Would you retype the whole listing verbatim, keeping pictures out of it?
=== Section Start ===
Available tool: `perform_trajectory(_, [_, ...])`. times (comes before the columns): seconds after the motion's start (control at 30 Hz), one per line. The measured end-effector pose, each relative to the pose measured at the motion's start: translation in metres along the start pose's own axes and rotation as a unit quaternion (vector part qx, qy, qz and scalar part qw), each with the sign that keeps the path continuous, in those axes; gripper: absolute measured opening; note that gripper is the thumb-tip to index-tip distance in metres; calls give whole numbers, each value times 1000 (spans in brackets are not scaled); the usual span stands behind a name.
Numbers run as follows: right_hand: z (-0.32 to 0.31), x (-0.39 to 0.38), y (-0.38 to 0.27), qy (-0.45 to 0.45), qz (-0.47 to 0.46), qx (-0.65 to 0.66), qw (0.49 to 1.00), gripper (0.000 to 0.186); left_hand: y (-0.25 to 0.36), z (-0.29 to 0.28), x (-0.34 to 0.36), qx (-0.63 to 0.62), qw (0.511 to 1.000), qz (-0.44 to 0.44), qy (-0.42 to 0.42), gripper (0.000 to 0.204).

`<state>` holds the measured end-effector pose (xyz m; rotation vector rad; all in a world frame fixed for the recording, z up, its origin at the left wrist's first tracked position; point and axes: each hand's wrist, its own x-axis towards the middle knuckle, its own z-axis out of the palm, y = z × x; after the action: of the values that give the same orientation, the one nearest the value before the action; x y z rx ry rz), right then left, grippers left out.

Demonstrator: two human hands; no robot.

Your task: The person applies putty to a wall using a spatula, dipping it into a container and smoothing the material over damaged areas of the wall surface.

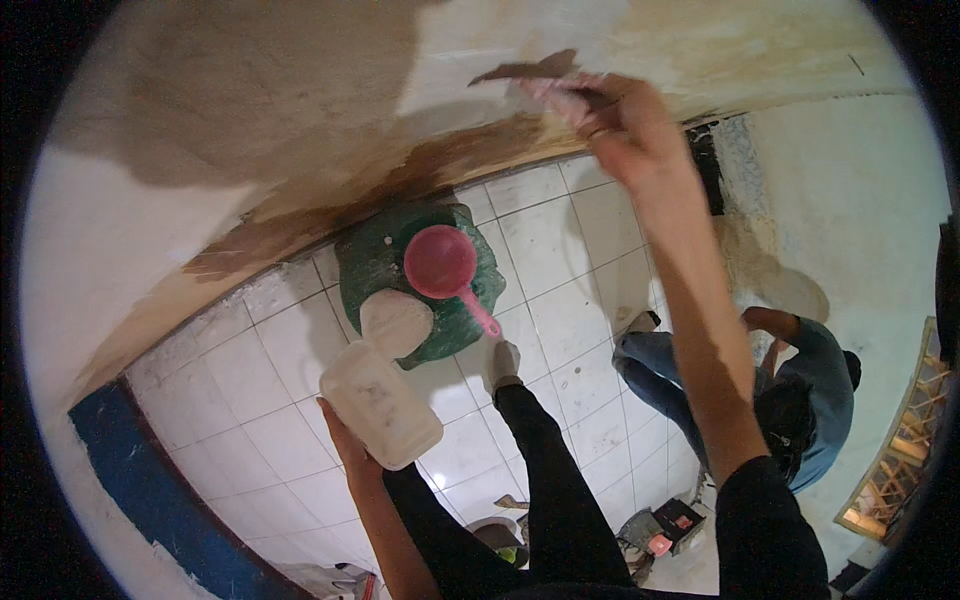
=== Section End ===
● Answer for the task:
Available tool: `perform_trajectory(_, [_, ...])`. times (comes before the columns): seconds after the motion's start (control at 30 Hz), one per line. The measured end-effector pose, each relative to the pose measured at the motion's start: translation in metres along the start pose's own axes and rotation as a unit quaternion (vector part qx, qy, qz and scalar part qw), each with the sign that keeps the path continuous, in those axes; gripper: absolute measured opening; note that gripper is the thumb-tip to index-tip distance in metres; calls give whole numbers, each value times 1000 (spans in brackets are not scaled); the usual span stands behind a name.
Numbers run as follows: right_hand: z (-0.32 to 0.31), x (-0.39 to 0.38), y (-0.38 to 0.27), qy (-0.45 to 0.45), qz (-0.47 to 0.46), qx (-0.65 to 0.66), qw (0.49 to 1.00), gripper (0.000 to 0.186); left_hand: y (-0.25 to 0.36), z (-0.29 to 0.28), x (-0.34 to 0.36), qx (-0.63 to 0.62), qw (0.511 to 1.000), qz (-0.44 to 0.44), qy (-0.42 to 0.42), gripper (0.000 to 0.204).

`<state>` holds the measured end-effector pose (xyz m; rotation vector rad; all in a world frame fixed for the recording, z up, its origin at the left wrist's first tracked position; point and axes: each hand's wrist, its own x-axis towards the middle knuckle, its own z-axis out of the palm, y = z × x; after the action: of the values that give the same orientation, the one nearest the value before the action; x y z rx ry rz), right then left, grippers left out.

Demonstrator: two human hands; no robot.

Your task: The person applies putty to a wall using a spatula, dipping it into a container and smoothing the material over damaged areas of the wall surface.

The complete answer has now been given.